El mismo Pedro Sánchez que ha elegido conflictos internacionales que no le necesitan ni le reclaman para intervenir y generalmente empeorarlos no ha dicho nada en uno que le afecta personalmente, es grave y tiene consecuencias para el país que preside, por la puerta de atrás y sin otra misión que la que le impongan Otegi, Junqueras, Puigdemont y otras hierbas del montón.

Porque ya se ha publicado, sin desmentido alguno, lo que había avanzado el propio Parlamento Europeo, también sin que el Gobierno lo negara: que fue Marruecos quien intervino el teléfono móvil del líder del PSOE, quien le implantó el célebre programa Pegasus y quien se descargó todo el contenido que guardaba.

La lógica más elemental sugiere que, ante algo así, hubiera habido una llamada a consultas del embajador marroquí en Madrid, una protesta formal en Rabat, un conflicto diplomático formidable y una comparecencia pública del propio presidente, o del ministro de Asuntos Exteriores al menos, para elevar a pública la denuncia con la máxima difusión.

Pero el mismo inconsciente que ha roto relaciones de facto con Argentina por unas palabras de Javier Milei sobre Begoña Gómez, con Israel entre aplausos de Hamás o con Estados Unidos mientras ejercía de comercial del coche eléctrico chino en Europa; no ha considerado necesario decir o hacer algo sobre una injerencia escandalosa que, a través de él, tiene por objetivo debilitar a España.

Solo su silencio es un poderoso indicio de que Marruecos consiguió lo que buscaba, una sospecha que se acrecienta por la secuencia de hechos demostrados antes y después de ese siniestro episodio: hasta que a Sánchez le intervinieron el teléfono, algo en sí mismo negligente y digno de explicación, se dedicaba a recibir clandestinamente en España a Brahim Galli, líder del Frente Polisario y enemigo público número uno de Rabat.

Una vez perpetrado el asalto, decidió someter la posición española en el Sáhara a los intereses de Mohamed VI, sin nada a cambio más allá de bisutería retórica incumplida, por ejemplo, en lo respectivo a Ceuta, Melilla e incluso Canarias.

Sin necesidad de elucubrar sobre si Marruecos ha accedido a información privada dañina para Sánchez, cuya esposa desarrolló una notable actividad en África nada más llegar su marido a La Moncloa y si, en definitiva, el presidente del Gobierno de España se está pagando el silencio de un chantajista con intereses nacionales; los hechos demostrados ya, la inaceptable omertá que los rodea y la extravagante gestión del afectado son suficientes para que este asunto no sea otro más de esos que La Moncloa tapa a la espera de que escampe, como las saunas, las andanzas de Begoña y tantos otros fijados ya en la retina.

Marruecos no ha renunciado a ninguna de sus aspiraciones sobre territorio español, sino todo lo contrario. Tampoco ha normalizado el intercambio comercial con Ceuta y Melilla.

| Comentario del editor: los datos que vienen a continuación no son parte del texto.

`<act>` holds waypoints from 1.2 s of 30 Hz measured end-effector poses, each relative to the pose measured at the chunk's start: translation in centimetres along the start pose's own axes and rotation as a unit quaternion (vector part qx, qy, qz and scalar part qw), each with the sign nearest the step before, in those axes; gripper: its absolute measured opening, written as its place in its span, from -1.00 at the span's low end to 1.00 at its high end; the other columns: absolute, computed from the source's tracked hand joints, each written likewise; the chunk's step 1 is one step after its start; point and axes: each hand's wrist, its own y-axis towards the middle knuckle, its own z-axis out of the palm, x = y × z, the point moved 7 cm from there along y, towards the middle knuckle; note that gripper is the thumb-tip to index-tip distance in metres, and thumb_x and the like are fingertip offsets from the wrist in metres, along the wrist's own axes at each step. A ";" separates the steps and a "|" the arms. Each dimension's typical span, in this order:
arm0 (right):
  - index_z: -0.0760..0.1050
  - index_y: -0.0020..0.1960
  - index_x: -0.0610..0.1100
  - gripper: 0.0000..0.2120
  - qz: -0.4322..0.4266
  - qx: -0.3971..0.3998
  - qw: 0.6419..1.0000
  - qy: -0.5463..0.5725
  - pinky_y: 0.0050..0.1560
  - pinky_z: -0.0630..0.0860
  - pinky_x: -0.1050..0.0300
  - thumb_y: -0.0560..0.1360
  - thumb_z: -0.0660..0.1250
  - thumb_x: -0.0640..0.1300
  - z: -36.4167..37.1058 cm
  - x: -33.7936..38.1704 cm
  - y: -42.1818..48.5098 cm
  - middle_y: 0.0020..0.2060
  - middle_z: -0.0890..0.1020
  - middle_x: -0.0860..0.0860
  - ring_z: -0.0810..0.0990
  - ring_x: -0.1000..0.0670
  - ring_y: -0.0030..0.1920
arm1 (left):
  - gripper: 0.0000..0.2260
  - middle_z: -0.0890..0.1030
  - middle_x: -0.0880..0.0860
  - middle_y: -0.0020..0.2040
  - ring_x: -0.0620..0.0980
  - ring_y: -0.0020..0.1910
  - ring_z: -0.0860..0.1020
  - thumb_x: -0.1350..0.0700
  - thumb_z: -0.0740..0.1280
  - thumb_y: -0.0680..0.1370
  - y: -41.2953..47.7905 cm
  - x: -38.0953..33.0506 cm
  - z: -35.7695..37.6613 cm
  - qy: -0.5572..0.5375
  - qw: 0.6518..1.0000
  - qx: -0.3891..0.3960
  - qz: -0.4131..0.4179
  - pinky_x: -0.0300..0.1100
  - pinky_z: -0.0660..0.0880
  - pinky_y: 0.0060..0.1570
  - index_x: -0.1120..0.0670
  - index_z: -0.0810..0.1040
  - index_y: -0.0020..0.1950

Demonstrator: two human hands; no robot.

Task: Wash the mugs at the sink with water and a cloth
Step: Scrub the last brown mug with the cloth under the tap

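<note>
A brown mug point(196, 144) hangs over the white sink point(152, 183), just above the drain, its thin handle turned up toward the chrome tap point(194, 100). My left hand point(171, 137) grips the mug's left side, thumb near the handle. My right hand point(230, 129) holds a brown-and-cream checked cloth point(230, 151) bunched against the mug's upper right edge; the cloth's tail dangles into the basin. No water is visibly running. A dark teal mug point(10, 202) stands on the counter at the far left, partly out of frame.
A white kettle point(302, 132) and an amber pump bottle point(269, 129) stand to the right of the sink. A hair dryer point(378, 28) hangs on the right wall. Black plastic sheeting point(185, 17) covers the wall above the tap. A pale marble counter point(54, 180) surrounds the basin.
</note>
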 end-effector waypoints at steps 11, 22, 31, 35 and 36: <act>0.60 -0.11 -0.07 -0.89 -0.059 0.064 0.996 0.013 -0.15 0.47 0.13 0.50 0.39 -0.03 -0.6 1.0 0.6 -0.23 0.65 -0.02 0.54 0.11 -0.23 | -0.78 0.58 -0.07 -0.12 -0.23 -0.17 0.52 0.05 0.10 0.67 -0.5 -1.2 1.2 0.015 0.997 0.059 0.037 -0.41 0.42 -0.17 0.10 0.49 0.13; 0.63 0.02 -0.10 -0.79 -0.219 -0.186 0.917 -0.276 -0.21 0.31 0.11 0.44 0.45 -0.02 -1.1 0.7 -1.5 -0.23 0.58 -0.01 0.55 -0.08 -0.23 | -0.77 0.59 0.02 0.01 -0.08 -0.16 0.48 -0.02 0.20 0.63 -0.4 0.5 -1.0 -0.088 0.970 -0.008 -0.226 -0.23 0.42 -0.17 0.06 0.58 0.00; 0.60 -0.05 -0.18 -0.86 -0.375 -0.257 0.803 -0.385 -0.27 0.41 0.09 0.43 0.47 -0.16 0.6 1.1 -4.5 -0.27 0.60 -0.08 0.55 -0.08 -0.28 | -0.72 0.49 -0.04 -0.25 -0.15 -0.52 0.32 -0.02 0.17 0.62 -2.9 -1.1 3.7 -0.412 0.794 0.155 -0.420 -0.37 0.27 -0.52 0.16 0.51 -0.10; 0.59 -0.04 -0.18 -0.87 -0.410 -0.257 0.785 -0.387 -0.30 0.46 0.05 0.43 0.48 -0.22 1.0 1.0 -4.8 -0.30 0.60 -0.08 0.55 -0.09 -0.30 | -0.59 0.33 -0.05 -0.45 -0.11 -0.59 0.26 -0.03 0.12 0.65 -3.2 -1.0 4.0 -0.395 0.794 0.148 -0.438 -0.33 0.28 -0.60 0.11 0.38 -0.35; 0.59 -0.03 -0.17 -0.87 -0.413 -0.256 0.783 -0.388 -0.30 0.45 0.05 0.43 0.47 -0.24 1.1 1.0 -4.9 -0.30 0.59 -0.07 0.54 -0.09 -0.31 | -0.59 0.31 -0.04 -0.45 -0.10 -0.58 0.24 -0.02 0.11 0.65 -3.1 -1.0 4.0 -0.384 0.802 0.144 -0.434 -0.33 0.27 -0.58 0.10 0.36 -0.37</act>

No ha dudado en desplegar maniobras militares cerca de aguas canarias y desde luego no ha dejado de gestionar la inmigración como una herramienta de presión a Europa y a España, agravada por la temeraria política migratoria del Gobierno, directamente suicida si se extiende al ámbito del control del narcotráfico, más impune por la misteriosa supresión de la unidad de la Guardia Civil especializada en combatirlo en la zona.

Así que la pregunta es, más que razonable, imprescindible: ¿Sabe Marruecos algo de usted, señor presidente, que le haga tomar decisiones estratégicas para España pensando exclusivamente en su propio pellejo?